**About this exercise**
The whole listing, from first line to last: copy it exactly.

********************

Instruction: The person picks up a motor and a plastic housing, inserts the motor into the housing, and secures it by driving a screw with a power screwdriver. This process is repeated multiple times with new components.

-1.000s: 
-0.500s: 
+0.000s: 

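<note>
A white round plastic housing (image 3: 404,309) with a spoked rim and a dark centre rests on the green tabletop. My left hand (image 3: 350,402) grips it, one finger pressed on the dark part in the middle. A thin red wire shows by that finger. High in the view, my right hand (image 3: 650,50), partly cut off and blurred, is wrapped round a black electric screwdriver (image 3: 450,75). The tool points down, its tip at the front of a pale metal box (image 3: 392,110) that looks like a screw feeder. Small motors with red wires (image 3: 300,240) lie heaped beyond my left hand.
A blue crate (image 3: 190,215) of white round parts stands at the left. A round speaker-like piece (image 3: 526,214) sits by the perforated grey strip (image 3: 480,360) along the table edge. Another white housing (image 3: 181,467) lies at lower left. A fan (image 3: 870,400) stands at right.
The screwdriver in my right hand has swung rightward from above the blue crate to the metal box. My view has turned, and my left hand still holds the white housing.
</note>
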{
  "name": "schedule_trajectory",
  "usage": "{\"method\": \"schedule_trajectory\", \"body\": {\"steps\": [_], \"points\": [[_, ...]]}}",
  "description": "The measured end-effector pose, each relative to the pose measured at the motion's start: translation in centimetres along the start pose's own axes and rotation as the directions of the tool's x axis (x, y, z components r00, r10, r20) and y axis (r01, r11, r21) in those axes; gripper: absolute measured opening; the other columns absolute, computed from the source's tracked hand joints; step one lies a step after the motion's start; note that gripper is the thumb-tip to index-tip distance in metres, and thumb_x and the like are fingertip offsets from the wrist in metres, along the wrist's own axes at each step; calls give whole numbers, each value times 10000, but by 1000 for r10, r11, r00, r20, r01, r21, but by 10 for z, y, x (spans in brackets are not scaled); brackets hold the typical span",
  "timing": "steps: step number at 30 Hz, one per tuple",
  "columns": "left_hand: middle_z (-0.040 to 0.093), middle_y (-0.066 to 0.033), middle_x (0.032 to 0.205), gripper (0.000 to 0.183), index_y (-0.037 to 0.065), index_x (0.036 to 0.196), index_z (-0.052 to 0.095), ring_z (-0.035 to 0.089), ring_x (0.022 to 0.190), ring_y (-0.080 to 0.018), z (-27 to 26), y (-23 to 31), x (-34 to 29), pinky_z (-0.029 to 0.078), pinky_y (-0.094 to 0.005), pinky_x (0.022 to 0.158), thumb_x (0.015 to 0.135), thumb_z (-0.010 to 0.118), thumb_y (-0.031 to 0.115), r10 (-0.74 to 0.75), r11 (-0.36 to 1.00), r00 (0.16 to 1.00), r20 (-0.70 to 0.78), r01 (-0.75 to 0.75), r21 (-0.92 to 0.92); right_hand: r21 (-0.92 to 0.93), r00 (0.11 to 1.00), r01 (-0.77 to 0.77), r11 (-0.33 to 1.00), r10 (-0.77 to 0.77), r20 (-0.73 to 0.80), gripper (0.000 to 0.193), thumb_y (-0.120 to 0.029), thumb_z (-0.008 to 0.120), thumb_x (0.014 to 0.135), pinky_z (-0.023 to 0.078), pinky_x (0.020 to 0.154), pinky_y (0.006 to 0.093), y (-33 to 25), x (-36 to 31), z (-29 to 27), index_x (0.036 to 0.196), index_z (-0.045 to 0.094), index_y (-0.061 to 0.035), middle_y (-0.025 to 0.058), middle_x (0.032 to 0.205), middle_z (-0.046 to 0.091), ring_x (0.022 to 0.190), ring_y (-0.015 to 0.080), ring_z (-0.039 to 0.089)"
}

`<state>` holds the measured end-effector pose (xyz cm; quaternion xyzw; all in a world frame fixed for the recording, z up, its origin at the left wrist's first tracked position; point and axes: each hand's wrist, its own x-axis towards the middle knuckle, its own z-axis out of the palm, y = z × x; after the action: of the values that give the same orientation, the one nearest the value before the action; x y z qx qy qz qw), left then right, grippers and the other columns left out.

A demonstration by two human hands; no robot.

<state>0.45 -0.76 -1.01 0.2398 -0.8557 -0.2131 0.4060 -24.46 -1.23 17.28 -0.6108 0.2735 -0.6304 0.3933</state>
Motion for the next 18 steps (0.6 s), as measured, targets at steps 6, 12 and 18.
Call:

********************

**Answer section**
Instruction: The person picks up a motor and a plastic housing, inserts the motor into the housing, and secures it by driving a screw with a power screwdriver. This process is repeated multiple times with new components.

-1.000s: 
-0.500s: 
+0.000s: 

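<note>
A white round plastic housing (image 3: 404,309) with a spoked rim and a dark centre rests on the green tabletop. My left hand (image 3: 350,402) grips it, one finger pressed on the dark part in the middle. A thin red wire shows by that finger. High in the view, my right hand (image 3: 650,50), partly cut off and blurred, is wrapped round a black electric screwdriver (image 3: 450,75). The tool points down, its tip at the front of a pale metal box (image 3: 392,110) that looks like a screw feeder. Small motors with red wires (image 3: 300,240) lie heaped beyond my left hand.
A blue crate (image 3: 190,215) of white round parts stands at the left. A round speaker-like piece (image 3: 526,214) sits by the perforated grey strip (image 3: 480,360) along the table edge. Another white housing (image 3: 181,467) lies at lower left. A fan (image 3: 870,400) stands at right.
The screwdriver in my right hand has swung rightward from above the blue crate to the metal box. My view has turned, and my left hand still holds the white housing.
</note>
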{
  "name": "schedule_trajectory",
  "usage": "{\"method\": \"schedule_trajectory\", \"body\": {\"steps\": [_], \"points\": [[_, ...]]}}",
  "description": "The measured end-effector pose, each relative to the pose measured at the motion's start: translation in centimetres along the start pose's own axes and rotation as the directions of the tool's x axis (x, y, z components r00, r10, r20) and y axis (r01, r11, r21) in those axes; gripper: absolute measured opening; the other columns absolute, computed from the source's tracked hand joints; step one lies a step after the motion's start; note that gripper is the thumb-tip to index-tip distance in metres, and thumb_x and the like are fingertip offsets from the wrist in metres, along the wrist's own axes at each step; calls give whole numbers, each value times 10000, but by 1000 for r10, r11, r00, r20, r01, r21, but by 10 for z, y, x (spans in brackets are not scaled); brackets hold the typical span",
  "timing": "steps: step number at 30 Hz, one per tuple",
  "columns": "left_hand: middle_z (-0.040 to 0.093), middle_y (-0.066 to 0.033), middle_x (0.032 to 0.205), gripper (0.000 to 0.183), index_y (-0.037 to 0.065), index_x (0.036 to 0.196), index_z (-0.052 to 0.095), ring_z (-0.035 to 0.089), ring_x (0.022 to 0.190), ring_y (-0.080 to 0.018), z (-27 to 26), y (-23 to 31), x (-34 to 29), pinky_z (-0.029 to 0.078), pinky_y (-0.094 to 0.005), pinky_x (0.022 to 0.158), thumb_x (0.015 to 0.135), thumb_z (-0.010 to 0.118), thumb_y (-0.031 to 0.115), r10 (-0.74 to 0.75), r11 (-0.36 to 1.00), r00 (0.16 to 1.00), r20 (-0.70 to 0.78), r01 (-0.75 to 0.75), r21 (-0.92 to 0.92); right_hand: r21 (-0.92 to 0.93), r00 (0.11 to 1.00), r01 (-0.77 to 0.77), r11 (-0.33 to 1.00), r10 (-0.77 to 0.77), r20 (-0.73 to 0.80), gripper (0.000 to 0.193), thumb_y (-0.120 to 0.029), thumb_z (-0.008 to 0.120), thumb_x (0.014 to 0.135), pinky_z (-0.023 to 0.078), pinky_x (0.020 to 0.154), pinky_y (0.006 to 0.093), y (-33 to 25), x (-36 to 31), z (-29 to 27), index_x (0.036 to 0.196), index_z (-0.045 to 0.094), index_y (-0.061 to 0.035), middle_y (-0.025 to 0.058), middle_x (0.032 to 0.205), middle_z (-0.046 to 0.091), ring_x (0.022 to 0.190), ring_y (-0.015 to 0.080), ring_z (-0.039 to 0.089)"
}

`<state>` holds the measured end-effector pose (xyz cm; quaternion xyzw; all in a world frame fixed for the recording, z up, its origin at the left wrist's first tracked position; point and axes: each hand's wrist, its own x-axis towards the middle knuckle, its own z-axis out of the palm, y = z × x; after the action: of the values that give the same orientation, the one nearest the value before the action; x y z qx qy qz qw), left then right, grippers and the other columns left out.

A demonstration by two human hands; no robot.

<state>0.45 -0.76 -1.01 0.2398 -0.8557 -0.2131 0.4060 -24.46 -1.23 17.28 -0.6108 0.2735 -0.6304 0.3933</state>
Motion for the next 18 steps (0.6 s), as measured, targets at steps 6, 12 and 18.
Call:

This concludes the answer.